▶ To do
Please restate the lines shown below exactly, every one of them.
BEGIN Supplied information
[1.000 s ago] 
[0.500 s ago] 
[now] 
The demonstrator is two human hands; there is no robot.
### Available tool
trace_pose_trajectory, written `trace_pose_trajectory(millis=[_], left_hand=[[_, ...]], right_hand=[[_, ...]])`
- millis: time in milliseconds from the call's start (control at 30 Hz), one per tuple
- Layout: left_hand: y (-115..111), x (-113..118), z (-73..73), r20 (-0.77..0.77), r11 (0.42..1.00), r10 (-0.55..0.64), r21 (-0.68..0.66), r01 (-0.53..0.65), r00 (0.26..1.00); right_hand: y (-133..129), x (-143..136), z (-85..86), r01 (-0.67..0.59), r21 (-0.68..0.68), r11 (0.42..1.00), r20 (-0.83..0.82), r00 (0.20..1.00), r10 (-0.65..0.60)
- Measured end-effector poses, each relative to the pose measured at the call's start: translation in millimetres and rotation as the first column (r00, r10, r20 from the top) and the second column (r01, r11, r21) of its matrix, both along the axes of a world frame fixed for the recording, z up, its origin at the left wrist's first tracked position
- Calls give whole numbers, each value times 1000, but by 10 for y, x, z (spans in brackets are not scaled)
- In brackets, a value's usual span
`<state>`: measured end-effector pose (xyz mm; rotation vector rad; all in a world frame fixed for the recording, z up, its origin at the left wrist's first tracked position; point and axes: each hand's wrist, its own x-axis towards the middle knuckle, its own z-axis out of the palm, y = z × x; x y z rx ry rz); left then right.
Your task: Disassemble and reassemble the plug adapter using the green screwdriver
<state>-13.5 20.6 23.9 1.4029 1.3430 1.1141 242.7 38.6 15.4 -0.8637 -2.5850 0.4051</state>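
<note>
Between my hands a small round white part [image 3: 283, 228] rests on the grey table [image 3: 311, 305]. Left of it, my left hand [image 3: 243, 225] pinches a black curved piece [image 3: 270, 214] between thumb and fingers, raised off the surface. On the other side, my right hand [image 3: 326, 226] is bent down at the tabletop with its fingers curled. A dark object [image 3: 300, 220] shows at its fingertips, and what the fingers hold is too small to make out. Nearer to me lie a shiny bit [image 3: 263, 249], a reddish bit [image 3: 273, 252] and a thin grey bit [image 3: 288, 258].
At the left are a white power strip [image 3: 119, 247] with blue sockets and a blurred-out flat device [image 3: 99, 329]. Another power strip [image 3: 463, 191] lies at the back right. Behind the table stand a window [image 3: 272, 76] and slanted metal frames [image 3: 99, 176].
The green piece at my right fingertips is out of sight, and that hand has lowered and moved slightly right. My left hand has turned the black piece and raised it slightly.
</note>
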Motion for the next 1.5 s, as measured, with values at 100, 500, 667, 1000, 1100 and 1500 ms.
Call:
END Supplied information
▶ Solved problem
[1.000 s ago] 
[0.500 s ago] 
[now] 
The demonstrator is two human hands; there is no robot.
### Available tool
trace_pose_trajectory, written `trace_pose_trajectory(millis=[_], left_hand=[[_, ...]], right_hand=[[_, ...]])`
- millis: time in milliseconds from the call's start (control at 30 Hz), one per tuple
- Layout: left_hand: y (-115..111), x (-113..118), z (-73..73), r20 (-0.77..0.77), r11 (0.42..1.00), r10 (-0.55..0.64), r21 (-0.68..0.66), r01 (-0.53..0.65), r00 (0.26..1.00); right_hand: y (-133..129), x (-143..136), z (-85..86), r01 (-0.67..0.59), r21 (-0.68..0.68), r11 (0.42..1.00), r20 (-0.83..0.82), r00 (0.20..1.00), r10 (-0.65..0.60)
- Measured end-effector poses, each relative to the pose measured at the call's start: translation in millimetres and rotation as the first column (r00, r10, r20 from the top) and the second column (r01, r11, r21) of its matrix, both along the axes of a world frame fixed for the recording, z up, its origin at the left wrist's first tracked position
- Calls give whole numbers, each value times 1000, but by 10 for y, x, z (spans in brackets are not scaled)
- In brackets, a value's usual span
`<state>`: measured end-effector pose (xyz mm; rotation vector rad; all in a world frame fixed for the recording, z up, its origin at the left wrist's first tracked position; point and axes: each hand's wrist, its own x-axis towards the middle knuckle, its own z-axis out of the palm, y = z × x; x y z rx ry rz); left then right.
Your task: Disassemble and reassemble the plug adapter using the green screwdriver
<state>-13.5 20.6 23.9 1.4029 1.3430 1.1141 242.7 38.6 15.4 -0.8637 -2.5850 0.4051</state>
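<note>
Between my hands a small round white part [image 3: 283, 228] rests on the grey table [image 3: 311, 305]. Left of it, my left hand [image 3: 243, 225] pinches a black curved piece [image 3: 270, 214] between thumb and fingers, raised off the surface. On the other side, my right hand [image 3: 326, 226] is bent down at the tabletop with its fingers curled. A dark object [image 3: 300, 220] shows at its fingertips, and what the fingers hold is too small to make out. Nearer to me lie a shiny bit [image 3: 263, 249], a reddish bit [image 3: 273, 252] and a thin grey bit [image 3: 288, 258].
At the left are a white power strip [image 3: 119, 247] with blue sockets and a blurred-out flat device [image 3: 99, 329]. Another power strip [image 3: 463, 191] lies at the back right. Behind the table stand a window [image 3: 272, 76] and slanted metal frames [image 3: 99, 176].
The green piece at my right fingertips is out of sight, and that hand has lowered and moved slightly right. My left hand has turned the black piece and raised it slightly.
</note>
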Motion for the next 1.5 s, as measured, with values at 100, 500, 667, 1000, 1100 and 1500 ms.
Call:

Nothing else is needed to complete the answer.